■ WHAT YOU SHOULD DO: Some lines below hold "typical". Pick them out and copy them.

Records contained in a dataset
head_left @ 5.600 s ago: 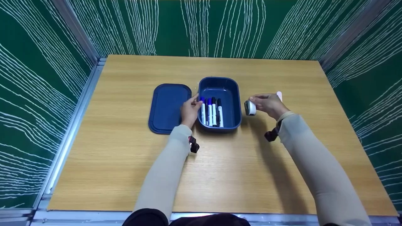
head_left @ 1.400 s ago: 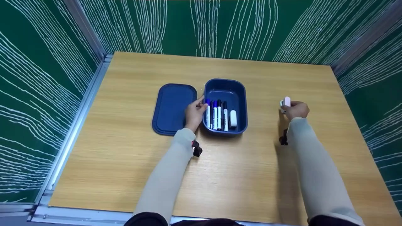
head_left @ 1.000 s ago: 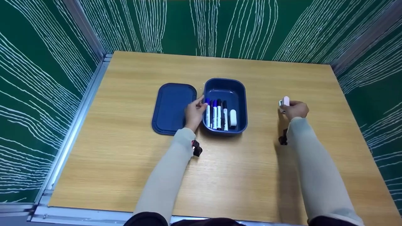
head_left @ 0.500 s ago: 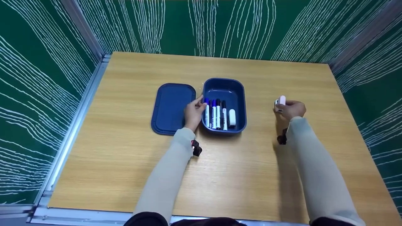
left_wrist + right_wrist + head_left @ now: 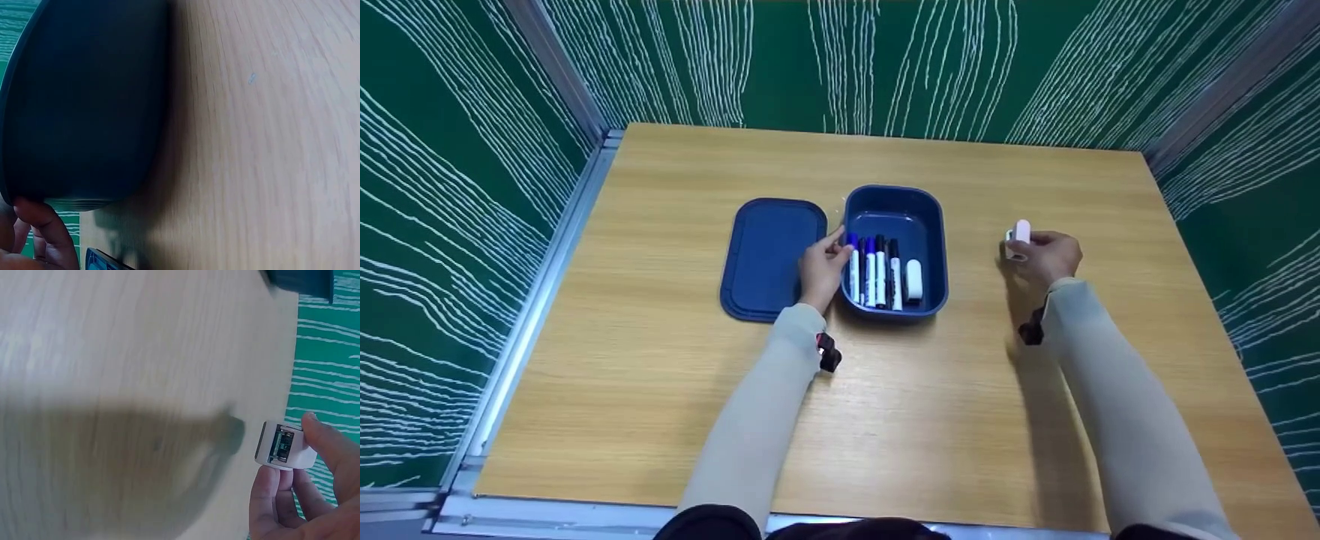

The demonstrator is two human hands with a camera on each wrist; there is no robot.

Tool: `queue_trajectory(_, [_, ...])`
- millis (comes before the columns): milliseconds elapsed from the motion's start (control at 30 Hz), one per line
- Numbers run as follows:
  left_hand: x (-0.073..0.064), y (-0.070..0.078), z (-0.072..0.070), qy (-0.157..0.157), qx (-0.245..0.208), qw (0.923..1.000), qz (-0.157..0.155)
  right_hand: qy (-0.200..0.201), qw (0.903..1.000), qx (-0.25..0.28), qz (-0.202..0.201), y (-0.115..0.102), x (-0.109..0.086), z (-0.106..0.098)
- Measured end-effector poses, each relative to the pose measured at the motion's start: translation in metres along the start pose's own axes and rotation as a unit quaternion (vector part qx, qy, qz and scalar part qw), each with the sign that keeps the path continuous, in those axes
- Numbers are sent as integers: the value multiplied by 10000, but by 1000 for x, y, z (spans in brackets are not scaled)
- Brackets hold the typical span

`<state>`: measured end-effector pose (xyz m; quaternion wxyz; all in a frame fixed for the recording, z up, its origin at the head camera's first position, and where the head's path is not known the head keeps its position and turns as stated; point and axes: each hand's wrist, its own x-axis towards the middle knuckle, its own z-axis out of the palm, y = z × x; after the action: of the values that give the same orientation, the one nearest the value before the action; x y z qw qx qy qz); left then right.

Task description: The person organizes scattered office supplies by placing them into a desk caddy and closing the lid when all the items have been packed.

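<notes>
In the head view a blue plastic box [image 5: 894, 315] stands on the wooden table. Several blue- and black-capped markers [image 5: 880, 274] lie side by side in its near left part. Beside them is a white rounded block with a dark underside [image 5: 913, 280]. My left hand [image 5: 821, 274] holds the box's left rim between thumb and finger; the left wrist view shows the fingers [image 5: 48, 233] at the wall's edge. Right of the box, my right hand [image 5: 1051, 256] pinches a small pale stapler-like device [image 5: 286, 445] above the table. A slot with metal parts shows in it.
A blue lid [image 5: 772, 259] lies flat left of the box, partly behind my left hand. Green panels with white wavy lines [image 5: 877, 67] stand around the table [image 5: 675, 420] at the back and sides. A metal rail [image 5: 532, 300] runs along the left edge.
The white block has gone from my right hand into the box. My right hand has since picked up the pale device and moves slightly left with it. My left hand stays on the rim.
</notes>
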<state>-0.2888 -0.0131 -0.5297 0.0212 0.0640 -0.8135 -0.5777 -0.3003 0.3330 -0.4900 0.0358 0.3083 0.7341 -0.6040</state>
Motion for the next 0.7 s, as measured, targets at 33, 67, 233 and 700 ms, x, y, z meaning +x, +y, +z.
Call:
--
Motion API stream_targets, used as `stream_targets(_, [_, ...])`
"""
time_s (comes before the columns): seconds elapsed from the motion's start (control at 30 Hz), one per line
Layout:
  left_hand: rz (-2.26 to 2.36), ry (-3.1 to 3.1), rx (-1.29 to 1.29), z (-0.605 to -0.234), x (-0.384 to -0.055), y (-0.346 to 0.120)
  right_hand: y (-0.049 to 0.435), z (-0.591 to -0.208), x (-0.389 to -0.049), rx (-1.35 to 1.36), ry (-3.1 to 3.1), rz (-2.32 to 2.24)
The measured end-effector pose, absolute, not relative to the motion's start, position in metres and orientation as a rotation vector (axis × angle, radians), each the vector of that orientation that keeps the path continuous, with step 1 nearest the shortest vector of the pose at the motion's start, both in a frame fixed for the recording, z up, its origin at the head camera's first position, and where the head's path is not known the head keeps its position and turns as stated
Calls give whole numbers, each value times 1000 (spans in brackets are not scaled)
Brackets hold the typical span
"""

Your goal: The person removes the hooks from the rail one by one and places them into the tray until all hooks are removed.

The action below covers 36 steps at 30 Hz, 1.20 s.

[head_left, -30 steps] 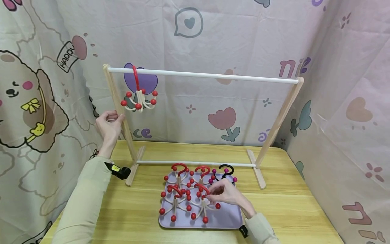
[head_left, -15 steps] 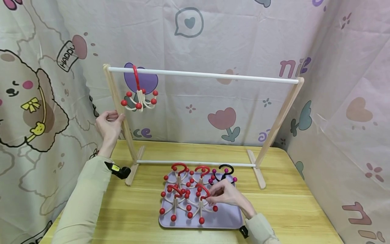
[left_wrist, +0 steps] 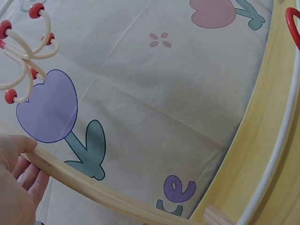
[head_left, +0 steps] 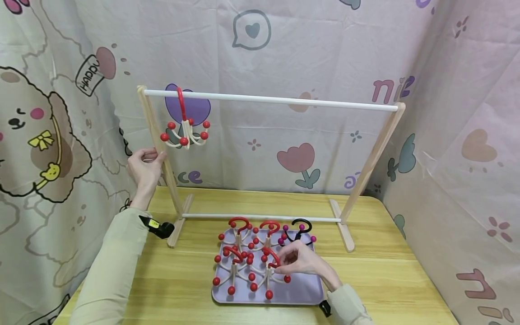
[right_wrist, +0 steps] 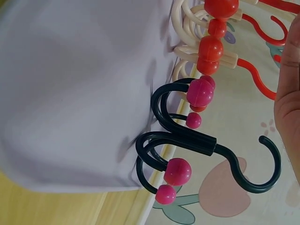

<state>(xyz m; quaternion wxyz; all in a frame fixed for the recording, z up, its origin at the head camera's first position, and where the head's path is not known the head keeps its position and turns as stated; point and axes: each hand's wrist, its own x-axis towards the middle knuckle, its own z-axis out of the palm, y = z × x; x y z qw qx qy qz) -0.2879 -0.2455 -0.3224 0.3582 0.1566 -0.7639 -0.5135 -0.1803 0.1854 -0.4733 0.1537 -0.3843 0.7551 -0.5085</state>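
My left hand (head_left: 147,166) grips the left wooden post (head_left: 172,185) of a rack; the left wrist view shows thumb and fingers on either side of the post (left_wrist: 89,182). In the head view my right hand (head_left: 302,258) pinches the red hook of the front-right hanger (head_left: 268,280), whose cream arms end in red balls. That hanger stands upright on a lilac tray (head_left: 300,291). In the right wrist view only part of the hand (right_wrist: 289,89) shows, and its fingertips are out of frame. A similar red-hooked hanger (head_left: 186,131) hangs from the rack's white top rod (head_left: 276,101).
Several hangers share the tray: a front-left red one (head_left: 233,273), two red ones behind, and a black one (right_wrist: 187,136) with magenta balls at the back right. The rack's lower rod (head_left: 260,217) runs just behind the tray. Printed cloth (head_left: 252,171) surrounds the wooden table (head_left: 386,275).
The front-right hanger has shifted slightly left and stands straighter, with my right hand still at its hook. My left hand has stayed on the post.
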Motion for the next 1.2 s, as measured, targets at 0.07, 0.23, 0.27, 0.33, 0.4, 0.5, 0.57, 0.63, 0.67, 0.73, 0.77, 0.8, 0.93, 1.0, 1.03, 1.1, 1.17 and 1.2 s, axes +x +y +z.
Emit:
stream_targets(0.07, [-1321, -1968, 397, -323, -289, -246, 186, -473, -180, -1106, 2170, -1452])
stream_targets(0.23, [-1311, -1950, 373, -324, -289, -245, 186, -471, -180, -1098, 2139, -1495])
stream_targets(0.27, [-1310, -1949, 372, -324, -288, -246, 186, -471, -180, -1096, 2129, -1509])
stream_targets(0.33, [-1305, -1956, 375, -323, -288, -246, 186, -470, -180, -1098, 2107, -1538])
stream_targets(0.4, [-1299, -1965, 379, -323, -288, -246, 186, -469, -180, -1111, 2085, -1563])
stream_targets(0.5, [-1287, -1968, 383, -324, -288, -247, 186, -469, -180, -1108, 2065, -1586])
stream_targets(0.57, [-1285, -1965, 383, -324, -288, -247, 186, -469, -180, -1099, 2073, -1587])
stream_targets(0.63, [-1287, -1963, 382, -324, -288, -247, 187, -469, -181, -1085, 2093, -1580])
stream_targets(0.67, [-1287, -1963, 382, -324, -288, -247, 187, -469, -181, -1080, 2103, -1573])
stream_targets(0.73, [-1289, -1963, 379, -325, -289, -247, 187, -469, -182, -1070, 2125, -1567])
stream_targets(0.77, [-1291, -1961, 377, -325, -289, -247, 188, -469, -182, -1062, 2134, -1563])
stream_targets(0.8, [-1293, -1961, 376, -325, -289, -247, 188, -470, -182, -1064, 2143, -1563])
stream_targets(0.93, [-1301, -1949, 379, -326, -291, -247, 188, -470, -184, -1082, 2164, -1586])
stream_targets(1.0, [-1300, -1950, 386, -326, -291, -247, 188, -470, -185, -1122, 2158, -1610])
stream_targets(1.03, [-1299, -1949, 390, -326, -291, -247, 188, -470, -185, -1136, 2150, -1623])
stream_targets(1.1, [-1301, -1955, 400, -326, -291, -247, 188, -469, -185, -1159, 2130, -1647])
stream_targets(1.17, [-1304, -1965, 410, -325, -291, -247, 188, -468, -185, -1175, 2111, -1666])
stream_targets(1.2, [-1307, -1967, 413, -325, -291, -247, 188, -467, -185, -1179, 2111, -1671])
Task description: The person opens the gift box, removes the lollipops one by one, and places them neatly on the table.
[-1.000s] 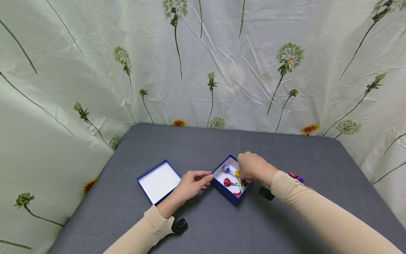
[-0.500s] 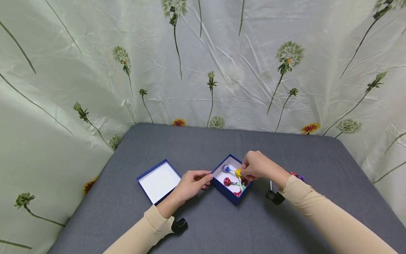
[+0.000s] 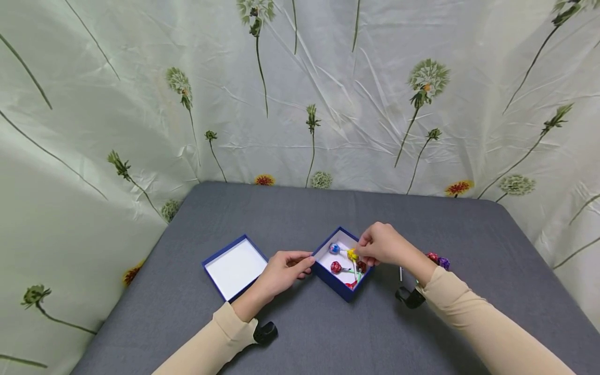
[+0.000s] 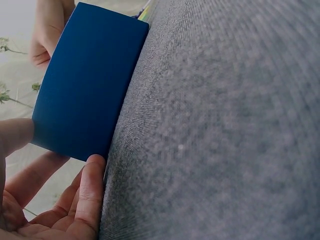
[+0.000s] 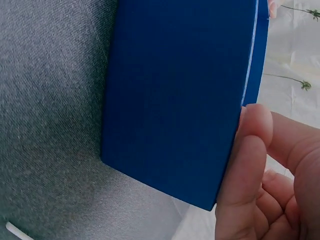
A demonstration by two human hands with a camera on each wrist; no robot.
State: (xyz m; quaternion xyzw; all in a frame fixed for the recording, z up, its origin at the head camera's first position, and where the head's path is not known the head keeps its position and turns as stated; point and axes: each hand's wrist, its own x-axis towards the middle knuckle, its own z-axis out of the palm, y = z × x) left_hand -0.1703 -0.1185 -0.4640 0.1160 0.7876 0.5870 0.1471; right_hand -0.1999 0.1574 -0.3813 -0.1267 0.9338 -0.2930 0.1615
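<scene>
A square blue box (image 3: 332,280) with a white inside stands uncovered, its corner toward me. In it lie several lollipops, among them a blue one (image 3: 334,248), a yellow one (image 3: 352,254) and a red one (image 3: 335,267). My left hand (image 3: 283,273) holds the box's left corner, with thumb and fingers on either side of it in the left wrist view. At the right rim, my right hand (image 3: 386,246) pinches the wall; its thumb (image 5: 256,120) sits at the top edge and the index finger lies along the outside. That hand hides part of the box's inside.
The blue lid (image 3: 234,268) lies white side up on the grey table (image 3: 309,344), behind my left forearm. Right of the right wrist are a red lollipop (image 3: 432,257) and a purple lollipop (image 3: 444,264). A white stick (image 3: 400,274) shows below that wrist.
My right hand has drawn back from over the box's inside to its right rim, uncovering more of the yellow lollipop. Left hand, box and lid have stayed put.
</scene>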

■ WRITTEN SOLUTION:
- Brackets hold the typical span
Brackets hold the typical span

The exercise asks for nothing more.